-- Material provided follows --

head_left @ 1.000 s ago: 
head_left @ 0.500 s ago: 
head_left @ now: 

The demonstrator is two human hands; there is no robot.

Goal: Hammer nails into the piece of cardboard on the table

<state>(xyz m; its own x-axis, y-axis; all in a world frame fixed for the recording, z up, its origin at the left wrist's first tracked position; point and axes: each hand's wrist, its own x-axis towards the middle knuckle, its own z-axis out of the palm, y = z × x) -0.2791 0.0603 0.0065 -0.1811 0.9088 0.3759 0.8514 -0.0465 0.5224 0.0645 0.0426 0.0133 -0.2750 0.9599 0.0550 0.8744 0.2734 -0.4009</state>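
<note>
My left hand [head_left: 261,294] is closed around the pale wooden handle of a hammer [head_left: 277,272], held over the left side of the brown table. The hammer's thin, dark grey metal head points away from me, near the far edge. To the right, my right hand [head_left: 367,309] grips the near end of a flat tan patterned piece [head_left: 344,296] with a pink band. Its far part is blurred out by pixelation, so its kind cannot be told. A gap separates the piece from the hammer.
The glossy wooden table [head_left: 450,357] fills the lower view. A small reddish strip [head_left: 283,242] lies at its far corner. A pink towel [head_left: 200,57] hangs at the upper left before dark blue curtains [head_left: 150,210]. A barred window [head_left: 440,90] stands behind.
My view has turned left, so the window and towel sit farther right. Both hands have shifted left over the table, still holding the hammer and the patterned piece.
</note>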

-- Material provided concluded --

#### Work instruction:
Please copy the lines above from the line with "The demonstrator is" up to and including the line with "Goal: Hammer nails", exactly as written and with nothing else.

#### Task answer:
The demonstrator is two human hands; there is no robot.

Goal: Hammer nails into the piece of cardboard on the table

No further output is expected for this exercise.